**Task:**
Print exactly those lines that run from the beginning of the data to the line bearing "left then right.", inclusive.

**Records provided:**
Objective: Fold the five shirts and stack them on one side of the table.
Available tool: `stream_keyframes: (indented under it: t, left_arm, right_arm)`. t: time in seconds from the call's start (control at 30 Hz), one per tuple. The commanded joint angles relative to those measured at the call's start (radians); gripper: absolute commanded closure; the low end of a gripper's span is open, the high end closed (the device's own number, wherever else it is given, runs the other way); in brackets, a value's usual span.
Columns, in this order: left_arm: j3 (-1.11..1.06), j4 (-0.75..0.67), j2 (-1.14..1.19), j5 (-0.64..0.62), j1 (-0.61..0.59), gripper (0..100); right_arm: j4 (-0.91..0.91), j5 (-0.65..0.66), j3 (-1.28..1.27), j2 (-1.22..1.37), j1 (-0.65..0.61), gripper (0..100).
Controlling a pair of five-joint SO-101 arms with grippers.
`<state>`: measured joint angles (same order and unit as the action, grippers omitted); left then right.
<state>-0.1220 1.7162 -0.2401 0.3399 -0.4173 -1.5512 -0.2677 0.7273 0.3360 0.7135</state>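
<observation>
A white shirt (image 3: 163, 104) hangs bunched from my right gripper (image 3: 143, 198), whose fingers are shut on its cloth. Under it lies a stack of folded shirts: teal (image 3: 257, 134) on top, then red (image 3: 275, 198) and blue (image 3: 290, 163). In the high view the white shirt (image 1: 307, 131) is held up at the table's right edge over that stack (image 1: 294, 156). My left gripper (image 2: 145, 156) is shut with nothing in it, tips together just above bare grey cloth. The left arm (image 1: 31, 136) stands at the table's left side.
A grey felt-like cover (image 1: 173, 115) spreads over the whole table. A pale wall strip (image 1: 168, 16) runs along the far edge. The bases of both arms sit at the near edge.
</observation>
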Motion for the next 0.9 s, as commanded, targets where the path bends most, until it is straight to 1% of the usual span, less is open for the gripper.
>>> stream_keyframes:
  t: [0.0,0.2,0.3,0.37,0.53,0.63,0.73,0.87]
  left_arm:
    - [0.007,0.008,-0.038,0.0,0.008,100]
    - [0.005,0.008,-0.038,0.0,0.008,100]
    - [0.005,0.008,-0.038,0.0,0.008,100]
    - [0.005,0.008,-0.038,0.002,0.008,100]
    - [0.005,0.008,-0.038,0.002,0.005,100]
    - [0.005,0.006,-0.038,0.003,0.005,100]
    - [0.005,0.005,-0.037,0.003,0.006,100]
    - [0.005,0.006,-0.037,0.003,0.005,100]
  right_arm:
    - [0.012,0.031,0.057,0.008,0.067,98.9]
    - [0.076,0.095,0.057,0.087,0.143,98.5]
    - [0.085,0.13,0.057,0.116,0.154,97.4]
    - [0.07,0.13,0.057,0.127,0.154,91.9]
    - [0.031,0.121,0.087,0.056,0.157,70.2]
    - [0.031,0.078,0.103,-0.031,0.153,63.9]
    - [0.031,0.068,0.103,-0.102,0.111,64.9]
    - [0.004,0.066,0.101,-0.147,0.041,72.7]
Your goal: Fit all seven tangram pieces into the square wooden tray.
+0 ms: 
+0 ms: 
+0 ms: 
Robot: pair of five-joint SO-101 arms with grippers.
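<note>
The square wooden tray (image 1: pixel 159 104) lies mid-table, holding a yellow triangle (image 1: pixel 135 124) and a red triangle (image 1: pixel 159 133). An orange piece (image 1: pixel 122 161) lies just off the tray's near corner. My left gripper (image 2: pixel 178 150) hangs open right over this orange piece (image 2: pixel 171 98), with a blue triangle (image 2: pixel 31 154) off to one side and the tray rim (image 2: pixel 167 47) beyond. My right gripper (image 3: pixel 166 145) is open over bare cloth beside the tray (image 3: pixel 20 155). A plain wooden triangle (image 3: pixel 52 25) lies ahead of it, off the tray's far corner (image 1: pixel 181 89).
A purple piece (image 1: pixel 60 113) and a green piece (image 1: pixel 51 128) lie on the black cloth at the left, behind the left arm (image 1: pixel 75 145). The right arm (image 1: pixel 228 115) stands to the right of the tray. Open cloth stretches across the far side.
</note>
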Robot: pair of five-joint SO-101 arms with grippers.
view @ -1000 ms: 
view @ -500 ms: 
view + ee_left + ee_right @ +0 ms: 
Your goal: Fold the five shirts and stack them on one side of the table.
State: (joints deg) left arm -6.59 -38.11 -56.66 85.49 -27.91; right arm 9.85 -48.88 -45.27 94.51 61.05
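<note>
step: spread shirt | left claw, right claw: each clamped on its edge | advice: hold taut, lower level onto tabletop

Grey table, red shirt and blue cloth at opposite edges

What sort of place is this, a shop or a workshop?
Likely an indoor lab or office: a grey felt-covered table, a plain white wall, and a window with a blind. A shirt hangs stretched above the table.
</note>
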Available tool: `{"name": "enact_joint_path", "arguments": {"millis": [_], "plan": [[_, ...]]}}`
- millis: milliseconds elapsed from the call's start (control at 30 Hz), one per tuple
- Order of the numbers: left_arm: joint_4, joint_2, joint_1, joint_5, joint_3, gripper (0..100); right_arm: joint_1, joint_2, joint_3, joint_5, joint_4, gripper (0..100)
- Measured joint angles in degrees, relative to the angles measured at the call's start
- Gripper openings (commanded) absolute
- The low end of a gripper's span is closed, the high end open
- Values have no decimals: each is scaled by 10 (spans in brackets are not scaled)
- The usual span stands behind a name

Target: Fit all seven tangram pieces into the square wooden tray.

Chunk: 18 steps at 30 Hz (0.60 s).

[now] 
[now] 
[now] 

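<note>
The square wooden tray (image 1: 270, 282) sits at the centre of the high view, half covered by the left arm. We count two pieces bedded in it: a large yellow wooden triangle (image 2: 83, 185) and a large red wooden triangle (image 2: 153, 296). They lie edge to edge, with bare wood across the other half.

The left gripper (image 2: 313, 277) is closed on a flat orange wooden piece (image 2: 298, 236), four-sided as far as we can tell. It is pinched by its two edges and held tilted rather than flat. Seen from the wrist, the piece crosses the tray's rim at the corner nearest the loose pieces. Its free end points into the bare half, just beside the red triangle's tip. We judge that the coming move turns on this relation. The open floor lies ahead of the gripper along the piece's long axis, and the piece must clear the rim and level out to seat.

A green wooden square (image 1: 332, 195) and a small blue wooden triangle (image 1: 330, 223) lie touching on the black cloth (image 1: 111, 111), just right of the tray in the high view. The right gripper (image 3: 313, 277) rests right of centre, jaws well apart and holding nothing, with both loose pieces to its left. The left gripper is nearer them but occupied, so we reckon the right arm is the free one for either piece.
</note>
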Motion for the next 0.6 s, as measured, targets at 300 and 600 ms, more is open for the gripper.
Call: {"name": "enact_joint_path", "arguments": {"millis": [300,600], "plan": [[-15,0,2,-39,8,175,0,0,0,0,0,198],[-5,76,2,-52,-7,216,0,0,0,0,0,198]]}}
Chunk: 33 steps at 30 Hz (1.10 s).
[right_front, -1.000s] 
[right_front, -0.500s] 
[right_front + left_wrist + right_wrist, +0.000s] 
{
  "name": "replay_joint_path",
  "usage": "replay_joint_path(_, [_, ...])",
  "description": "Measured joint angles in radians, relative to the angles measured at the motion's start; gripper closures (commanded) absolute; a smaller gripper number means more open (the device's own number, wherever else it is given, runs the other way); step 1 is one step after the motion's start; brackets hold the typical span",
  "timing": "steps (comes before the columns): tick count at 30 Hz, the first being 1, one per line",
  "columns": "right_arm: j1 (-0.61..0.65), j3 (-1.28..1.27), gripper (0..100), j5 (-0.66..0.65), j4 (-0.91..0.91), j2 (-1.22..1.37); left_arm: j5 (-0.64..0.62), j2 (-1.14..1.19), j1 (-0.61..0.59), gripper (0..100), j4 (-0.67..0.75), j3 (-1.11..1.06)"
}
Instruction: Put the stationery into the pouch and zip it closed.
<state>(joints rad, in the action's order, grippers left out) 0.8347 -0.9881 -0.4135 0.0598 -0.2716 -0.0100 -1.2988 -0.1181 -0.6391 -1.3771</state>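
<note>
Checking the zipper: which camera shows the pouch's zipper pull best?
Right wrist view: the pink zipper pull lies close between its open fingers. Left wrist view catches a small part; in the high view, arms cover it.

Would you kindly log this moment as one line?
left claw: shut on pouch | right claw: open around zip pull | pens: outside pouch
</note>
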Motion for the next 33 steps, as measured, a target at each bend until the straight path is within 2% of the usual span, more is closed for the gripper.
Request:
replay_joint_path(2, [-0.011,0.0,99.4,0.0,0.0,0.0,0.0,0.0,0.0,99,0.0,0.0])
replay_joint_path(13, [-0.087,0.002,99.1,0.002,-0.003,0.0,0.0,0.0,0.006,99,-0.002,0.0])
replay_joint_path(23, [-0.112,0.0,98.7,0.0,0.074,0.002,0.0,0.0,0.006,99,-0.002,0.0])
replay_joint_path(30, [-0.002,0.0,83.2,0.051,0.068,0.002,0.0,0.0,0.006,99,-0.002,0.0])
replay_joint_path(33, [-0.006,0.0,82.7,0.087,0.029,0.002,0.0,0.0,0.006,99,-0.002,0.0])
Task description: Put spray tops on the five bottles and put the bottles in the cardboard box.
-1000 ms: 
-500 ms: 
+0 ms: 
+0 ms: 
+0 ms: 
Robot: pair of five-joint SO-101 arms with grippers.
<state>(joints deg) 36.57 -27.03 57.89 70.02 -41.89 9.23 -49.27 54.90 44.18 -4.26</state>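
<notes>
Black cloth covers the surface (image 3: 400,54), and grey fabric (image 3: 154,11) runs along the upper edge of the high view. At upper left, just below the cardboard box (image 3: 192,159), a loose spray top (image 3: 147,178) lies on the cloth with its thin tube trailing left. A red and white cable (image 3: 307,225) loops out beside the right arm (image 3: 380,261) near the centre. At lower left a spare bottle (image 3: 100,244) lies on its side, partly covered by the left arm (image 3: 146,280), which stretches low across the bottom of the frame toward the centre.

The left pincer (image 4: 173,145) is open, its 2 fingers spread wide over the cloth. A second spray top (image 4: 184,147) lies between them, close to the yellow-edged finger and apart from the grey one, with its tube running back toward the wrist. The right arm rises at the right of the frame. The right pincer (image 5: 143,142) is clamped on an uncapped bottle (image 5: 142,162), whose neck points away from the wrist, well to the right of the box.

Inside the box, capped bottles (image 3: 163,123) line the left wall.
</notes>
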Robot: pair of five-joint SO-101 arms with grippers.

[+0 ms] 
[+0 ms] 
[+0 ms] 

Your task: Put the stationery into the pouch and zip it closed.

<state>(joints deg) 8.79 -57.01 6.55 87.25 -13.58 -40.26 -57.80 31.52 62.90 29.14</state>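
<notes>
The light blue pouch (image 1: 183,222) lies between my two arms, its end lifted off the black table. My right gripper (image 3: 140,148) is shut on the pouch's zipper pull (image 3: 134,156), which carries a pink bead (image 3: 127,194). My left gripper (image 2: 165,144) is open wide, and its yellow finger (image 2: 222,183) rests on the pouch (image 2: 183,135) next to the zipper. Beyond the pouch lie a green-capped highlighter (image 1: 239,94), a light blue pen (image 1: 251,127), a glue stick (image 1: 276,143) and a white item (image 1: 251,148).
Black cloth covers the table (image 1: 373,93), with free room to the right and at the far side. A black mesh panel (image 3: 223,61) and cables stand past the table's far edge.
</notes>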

**Output of the exercise:**
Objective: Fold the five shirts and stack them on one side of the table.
Available tool: `stream_keyframes: (indented under it: t, left_arm, right_arm)`. t: time in seconds from the call's start (control at 30 Hz), one per tuple. The commanded joint angles relative to those measured at the call's start (radians); gripper: absolute commanded closure; the low end of a gripper's span is open, the high end closed (the device's own number, wherever else it is given, runs the other way); in brackets, a value's usual span.
Columns, in this order: left_arm: j3 (-1.11..1.06), j4 (-0.75..0.67), j2 (-1.14..1.19), j5 (-0.64..0.62), j1 (-0.61..0.59), gripper (0..100); right_arm: j4 (-0.91..0.91), j5 (-0.65..0.66), j3 (-1.28..1.27), j2 (-1.22..1.37), j1 (-0.65..0.61), gripper (0..100).
Controlling a pair of five-joint SO-101 arms with grippers.
`<state>`: measured joint angles (same order and unit as the action, grippers omitted); left then right.

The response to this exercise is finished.